I believe that the most necessary ingredients in a successful school are: a caring supportive team of administrators, faculty and staff who work with one another to model what they teach, and a curriculum which builds in success for all learners.

 

Teachers in all subject areas work to educate, nourish and inspire the students in their care. Our strength is in our mutual concern for the full development of the “whole” student…. body, mind and spirit. Effort and good intention are not enough. The latest technology and best equipment, as helpful as it may be, will not do the job. The most effective forms of assessment cannot do it. We must begin to plan more consciously…. using creative process ourselves to build integrated curricula that support right and left-brain learning….and consciously teach techniques of creative process.

 

In my experience, I have found that some students blossom in art class while others, regardless of talent, struggle. I have come to see this again and again related to creative process. Because schools do not teach the processes involved with right and left-brain functions, many students try doing art in the same way they do math… looking for the “right” answer.  They learn the vocabulary, they follow the directions, but their work is lifeless and brings them no joy. They do the assignment, but never engage their own creative process.

 

As an art educator, my challenge is not to have students create pretty pictures, but to find better ways for students to access their own creativity. I want to help the student who naturally responds to art methodology, the student who may blossom in art with little success elsewhere, and; I am also very interested in “straight A” students who are terrified of art because they may fail. These students are afraid they won’t be able to find the one “right” answer, don’t dare risk any personal self-expression and haven’t got a clue how to let go of the mental gymnastics that prevent them from experiencing their own creativity.

 

When constructing a school curriculum, it is essential that we consciously plan and implement goals to support both right and left-brain learning. Why do schools persist in supporting left-brain learning over right-brain learning? Why do we continue to see the arts as a “frill” to the curriculum, making it the first target when budgets are tight?
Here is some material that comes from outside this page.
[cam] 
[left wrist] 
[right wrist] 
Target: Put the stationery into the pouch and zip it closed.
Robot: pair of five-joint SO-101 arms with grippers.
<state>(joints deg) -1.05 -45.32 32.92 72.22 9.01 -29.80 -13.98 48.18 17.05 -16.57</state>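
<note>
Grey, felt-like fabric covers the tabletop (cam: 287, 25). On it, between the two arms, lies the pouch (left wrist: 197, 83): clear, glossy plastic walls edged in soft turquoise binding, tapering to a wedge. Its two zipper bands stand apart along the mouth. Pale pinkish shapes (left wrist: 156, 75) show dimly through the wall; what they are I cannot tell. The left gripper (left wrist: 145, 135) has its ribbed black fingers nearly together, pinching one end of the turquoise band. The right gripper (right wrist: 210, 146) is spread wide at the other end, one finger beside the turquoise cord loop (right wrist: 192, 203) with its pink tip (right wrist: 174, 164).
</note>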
Could our physical body function if we had our right brains surgically removed? How can we hope to fully function as whole persons with mind, body and spirit if we continue to starve our educational systems through lack of funding and support of the arts?

 

Is it because “right-brain” activities so often bring us joy and delight that we consider them extravagant, or a “frill” to curriculum? Are we so imbued in the strong work ethic, upon which we pride ourselves, that we have yet to learn to truly value the wholeness for which God intended us? Artist, writer, and playwright, Julia Cameron reminds us, “Creativity is God’s gift to us. Using it is our gift back to God”.  The Artist’s Way, p.3

 

An interesting fact is that our dogged focus on work seems to create more of what we are focusing on…more work! We work harder and harder and seem to have less and less money. When can we stop cutting back? Is God trying to teach us something? Isn’t there something we could let God do for us while we renew that part of ourselves starving for fun, joy and delight? Don’t we desperately need to learn how better to recreate our spirits through creative expression? Why then do we not see it as absolutely essential to the curriculum for our children and students?

 

I believe it is far more “cost effective” to our bodies, minds, spirits, and pocket books to look beyond our current limitations, dare to think “outside the box” …. allowing the Creator (the originator of creative process!) to direct us in a new and greater vision, while doing our part to bring balance to our school curricula.